Re: Getting the ball rolling

From: Bill Pugh (
Date: Fri Jun 25 1999 - 13:53:04 EDT

[Dennis - hope you don't mind me quoting you back to the list. It is
a reasonable question that would be of interest to others]

At 9:53 AM -0700 6/24/99, Dennis Sosnoski wrote:
>Bill Pugh wrote:
> >
> > - Provide a new safety guarantee of initialization safety:
>Assuming you don't
> > shoot yourself in the foot, no code outside the construction
>of object X
> > should be able to see an incompletely constructed version of
>X. Shooting
> > yourself in the foot would involve storing a reference to X during the
> > construction of X, or passing a reference to X to a function during the
> > construction of X.
> >
> > Note here that any constructors you chain to (via super() or
>this() calls)
> > are considered part of construction. If your super() shoots
>you in the foot,
> > you are shot.
> >
>I've got a couple of concerns on this. First is that it probably will require
>some sort of flush to memory after every level of chained
>constructor, adding to
>the construction overhead. Second is that in a very large number of
>cases it's
>unnecessary, since the object will only be used by the thread that constructed

A naive implementation of this requirement would be to place a memory
barrier at the end of each constructor, which might be expensive.

But we can be smarter. Put the burden on the person invoking the
constructor to place the barrier. Thus, in a constructor for class
Foo, you don't need to place a barrier after your call to super(...)
if you are safe (you don't pass the reference to a function or store
the reference). Thus, for well written code, very little analysis
will result in only having a barrier after the outermost constructor.

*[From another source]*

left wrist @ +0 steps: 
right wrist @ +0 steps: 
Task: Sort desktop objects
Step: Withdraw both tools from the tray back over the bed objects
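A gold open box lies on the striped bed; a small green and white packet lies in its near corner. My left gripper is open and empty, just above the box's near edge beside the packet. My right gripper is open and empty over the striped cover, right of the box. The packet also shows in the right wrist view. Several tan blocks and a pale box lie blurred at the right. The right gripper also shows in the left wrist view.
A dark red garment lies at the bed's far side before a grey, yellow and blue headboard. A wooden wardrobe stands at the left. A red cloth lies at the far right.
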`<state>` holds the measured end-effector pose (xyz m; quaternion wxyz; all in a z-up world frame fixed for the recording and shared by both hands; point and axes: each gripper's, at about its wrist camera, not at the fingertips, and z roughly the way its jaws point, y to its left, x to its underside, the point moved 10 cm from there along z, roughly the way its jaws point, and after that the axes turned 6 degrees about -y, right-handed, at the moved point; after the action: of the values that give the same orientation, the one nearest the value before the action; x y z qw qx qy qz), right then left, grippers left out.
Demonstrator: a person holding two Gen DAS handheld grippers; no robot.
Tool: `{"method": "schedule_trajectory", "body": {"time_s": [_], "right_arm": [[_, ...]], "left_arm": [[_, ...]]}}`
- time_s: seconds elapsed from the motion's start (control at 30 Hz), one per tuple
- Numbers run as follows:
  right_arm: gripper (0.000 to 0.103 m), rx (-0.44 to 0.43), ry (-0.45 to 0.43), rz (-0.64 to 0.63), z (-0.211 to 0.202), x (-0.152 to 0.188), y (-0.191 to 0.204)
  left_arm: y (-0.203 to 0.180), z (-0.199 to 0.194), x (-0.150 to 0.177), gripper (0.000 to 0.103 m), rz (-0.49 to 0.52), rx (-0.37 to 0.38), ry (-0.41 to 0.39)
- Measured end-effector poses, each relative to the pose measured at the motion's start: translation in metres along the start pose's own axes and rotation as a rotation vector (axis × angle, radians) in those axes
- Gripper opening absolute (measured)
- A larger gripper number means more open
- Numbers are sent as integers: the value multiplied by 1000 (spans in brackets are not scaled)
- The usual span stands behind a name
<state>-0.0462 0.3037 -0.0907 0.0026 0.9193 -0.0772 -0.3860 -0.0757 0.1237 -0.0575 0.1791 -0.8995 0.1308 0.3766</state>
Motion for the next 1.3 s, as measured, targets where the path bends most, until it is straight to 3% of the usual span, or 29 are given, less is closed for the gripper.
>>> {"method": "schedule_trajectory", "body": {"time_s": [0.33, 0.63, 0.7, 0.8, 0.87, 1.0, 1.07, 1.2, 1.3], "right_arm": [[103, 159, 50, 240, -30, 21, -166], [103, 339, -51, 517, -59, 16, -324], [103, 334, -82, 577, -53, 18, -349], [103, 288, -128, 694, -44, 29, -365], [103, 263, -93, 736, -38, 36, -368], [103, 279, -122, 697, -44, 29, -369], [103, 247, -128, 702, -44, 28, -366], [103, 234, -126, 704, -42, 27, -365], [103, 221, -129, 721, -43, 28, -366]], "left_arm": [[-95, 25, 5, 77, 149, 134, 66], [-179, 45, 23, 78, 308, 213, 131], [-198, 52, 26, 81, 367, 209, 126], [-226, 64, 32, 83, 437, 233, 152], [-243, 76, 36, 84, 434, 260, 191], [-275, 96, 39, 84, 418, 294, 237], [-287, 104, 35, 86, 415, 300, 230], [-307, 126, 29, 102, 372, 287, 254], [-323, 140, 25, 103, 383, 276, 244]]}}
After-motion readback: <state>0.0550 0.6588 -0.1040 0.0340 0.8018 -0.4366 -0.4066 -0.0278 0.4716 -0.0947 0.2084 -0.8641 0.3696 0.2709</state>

You can be even smarter. If you see than an object is constructed,
but can guarantee that the object is never made visible to another
thread, you can omit the barrier altogether. If you see that a bunch
of objects are constructed, and then after they are all constructed
they are made visible, you can get away with just one barrier.

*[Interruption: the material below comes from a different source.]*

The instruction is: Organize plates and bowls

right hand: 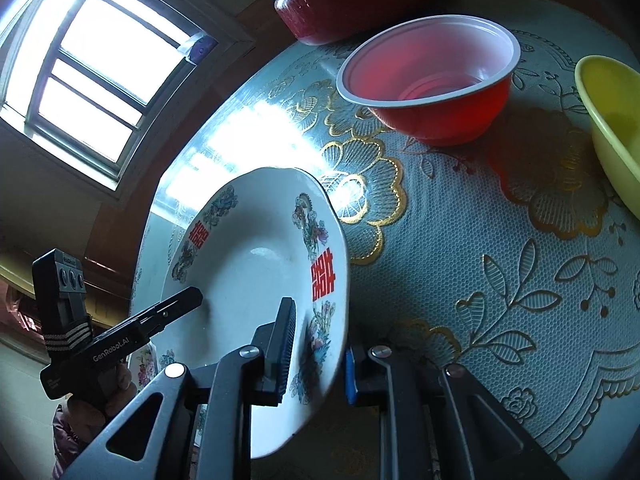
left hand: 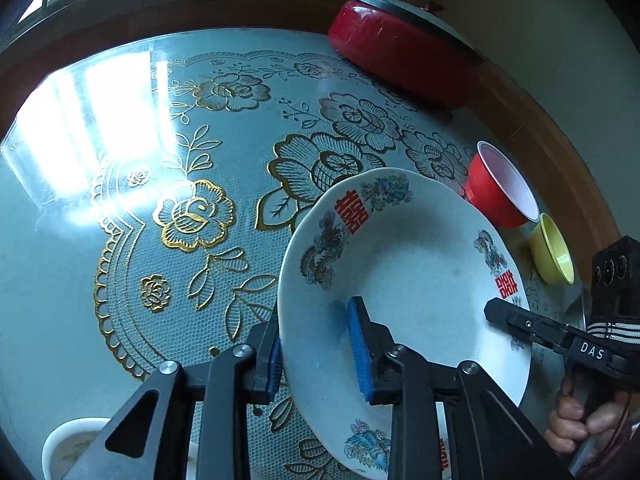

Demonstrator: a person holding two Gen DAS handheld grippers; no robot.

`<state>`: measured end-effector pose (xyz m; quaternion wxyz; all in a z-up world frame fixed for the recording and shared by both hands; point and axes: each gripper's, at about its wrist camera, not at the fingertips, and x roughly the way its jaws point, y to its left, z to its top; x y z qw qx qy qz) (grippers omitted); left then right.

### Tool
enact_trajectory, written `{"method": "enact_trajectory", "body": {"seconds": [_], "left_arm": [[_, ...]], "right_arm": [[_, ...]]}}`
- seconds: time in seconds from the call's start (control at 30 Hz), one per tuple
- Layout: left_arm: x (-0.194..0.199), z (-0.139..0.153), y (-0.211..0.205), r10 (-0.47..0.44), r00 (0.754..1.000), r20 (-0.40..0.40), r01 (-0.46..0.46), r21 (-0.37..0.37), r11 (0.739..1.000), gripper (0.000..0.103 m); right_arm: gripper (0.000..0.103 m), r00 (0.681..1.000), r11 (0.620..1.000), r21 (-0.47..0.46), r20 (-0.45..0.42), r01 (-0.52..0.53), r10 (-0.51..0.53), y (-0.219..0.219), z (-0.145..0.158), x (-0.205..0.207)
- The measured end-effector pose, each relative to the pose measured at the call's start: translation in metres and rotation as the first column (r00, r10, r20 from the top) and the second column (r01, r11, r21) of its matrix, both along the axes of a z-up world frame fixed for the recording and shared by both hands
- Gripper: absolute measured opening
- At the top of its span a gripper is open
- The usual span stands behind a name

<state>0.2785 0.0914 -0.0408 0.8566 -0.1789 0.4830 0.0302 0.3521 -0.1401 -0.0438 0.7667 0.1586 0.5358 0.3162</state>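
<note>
A white plate (left hand: 420, 264) with red characters and dragon and phoenix prints hangs tilted over the table, held from two sides. My left gripper (left hand: 316, 328) is shut on its left rim, one blue pad (left hand: 360, 348) on the inner face and the other under the edge. In the right wrist view my right gripper (right hand: 318, 332) clamps the plate (right hand: 248, 280) at the opposite rim. Each gripper also shows in the other's view: the right gripper (left hand: 532, 328) and the left gripper (right hand: 180, 300). A red bowl (right hand: 432, 76) and a yellow bowl (right hand: 616, 128) stand upright on the table beyond.
The round table (left hand: 120, 240) has a glass top over a gold-flowered lace cloth. A red lidded pot (left hand: 400, 52) sits at its far edge. A white bowl (left hand: 60, 444) peeks in at the bottom left. Another patterned plate (right hand: 144, 364) lies under the held one.
</note>
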Motion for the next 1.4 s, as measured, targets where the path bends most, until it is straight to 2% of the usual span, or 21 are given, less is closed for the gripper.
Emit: {"method": "enact_trajectory", "body": {"seconds": [0.07,0.2,0.43,0.6,0.93,1.17,1.27,1.4], "left_arm": [[-0.003,0.001,-0.003,-0.008,1.000,0.003,0.008,0.011,1.000,0.029],[-0.012,0.002,-0.003,-0.010,1.000,0.010,0.010,-0.016,1.000,0.027],[-0.024,0.005,-0.005,0.028,1.000,-0.006,-0.028,-0.023,0.999,0.026],[-0.033,0.012,-0.012,0.025,1.000,0.010,-0.025,0.009,1.000,0.026],[-0.049,0.028,-0.031,-0.009,0.998,0.058,0.005,0.061,0.998,0.026],[-0.056,0.028,-0.038,-0.019,0.997,0.075,0.014,0.062,0.998,0.026],[-0.060,0.030,-0.038,-0.022,0.996,0.090,0.018,0.043,0.999,0.026],[-0.064,0.031,-0.044,-0.032,0.994,0.103,0.027,0.058,0.998,0.027]], "right_arm": [[0.019,1.000,1.000,0.012,-0.003,0.006,-0.006,-0.002,-0.001,0.000],[0.019,1.000,1.000,-0.013,0.013,0.018,-0.018,-0.006,0.002,0.000],[0.019,1.000,1.000,-0.023,0.010,0.010,-0.010,-0.007,0.006,-0.004],[0.019,0.999,1.000,-0.024,0.029,0.018,-0.017,-0.011,0.011,-0.008],[0.019,0.995,0.996,-0.086,0.099,-0.006,0.015,-0.014,0.030,-0.026],[0.019,0.993,0.993,-0.115,0.116,-0.021,0.034,-0.015,0.028,-0.035],[0.019,0.991,0.995,-0.098,0.126,-0.026,0.039,-0.019,0.031,-0.039],[0.019,0.988,0.993,-0.112,0.144,-0.038,0.054,-0.018,0.033,-0.041]]}}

>Have you considered alternatives to this approach? One that comes to mind is
>some way of telling the JVM that you want all updates to the variables in an
>object to immediately be written to memory, say "flush(object)".
>This could be
>used after a constructor call for a shared object, and could also be used for
>such things as making sure that an atomic change to an object's state has been
>written to memory before continuing on in code. Allowing any
>variable to be the
>target (rather than just an object reference) would be even more useful.

The initialization safety guarantee is intended as a safety property.
It is difficult to write secure code, not open to attack, unless you
have initialization safety. Thus, we shouldn't require any particular
code style to guarantee initialization safety (although we can't
protect you from shooting your self in the foot).

Also, another requirement for a new memory model is that it should
roughly match the current programming styles, and make most existing
programs initialization safe. Adding a flush(object) method wouldn't
be acceptable.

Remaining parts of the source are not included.